Task goal ->
Would you output all the lines below precisely as they stand, leaving each picture out?

------------------------

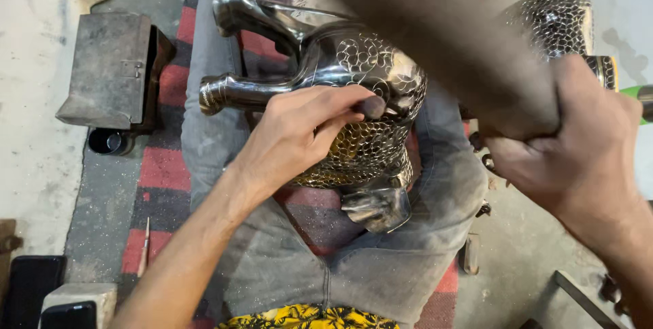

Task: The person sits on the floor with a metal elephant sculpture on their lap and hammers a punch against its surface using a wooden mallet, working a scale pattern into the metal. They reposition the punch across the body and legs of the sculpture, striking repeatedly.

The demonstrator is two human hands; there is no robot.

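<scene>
Far left: a grey metal box (109,70) sits on the floor at the edge of a red-and-black striped mat (160,169), with a small dark cup (109,142) just beside its lower corner. A thin pointed tool (143,247) lies on the mat near the person's leg. A dark flat object (30,281) and a pale block (78,295) sit at the bottom left corner.

Centre: a metal animal figure (340,70) lies on its side across the person's lap, on grey trousers (286,261), legs pointing left; the thighs cradle it so it stays put under blows. Its body is covered with engraved scale patterns, silver above, brassy lower down.

Left hand (299,132) rests on the figure's flank, fingers (340,114) pinched narrow around a short dark punch (373,106) whose tip is set on the scaled surface; the hand's heel braces on the metal, probably to steady the tip.

Right: right hand (578,145) is closed tight on a thick wooden handle (442,36), motion-blurred and raised above the punch; its head is hard to tell, likely a mallet. Behind it stands another scale-patterned metal piece (558,19). A flat metal bar (578,298) lies on the floor at bottom right.
</scene>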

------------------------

Output of the task ->
Task: The person sits on the floor with a metal elephant sculpture on their lap and hammers a punch against its surface using a wooden mallet, working a scale pattern into the metal. They reposition the punch across the body and legs of the sculpture, striking repeatedly.

The demonstrator is two human hands; there is no robot.

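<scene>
Far left: a grey metal box (109,70) sits on the floor at the edge of a red-and-black striped mat (160,169), with a small dark cup (109,142) just beside its lower corner. A thin pointed tool (143,247) lies on the mat near the person's leg. A dark flat object (30,281) and a pale block (78,295) sit at the bottom left corner.

Centre: a metal animal figure (340,70) lies on its side across the person's lap, on grey trousers (286,261), legs pointing left; the thighs cradle it so it stays put under blows. Its body is covered with engraved scale patterns, silver above, brassy lower down.

Left hand (299,132) rests on the figure's flank, fingers (340,114) pinched narrow around a short dark punch (373,106) whose tip is set on the scaled surface; the hand's heel braces on the metal, probably to steady the tip.

Right: right hand (578,145) is closed tight on a thick wooden handle (442,36), motion-blurred and raised above the punch; its head is hard to tell, likely a mallet. Behind it stands another scale-patterned metal piece (558,19). A flat metal bar (578,298) lies on the floor at bottom right.
</scene>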

Nothing more is required for this exercise.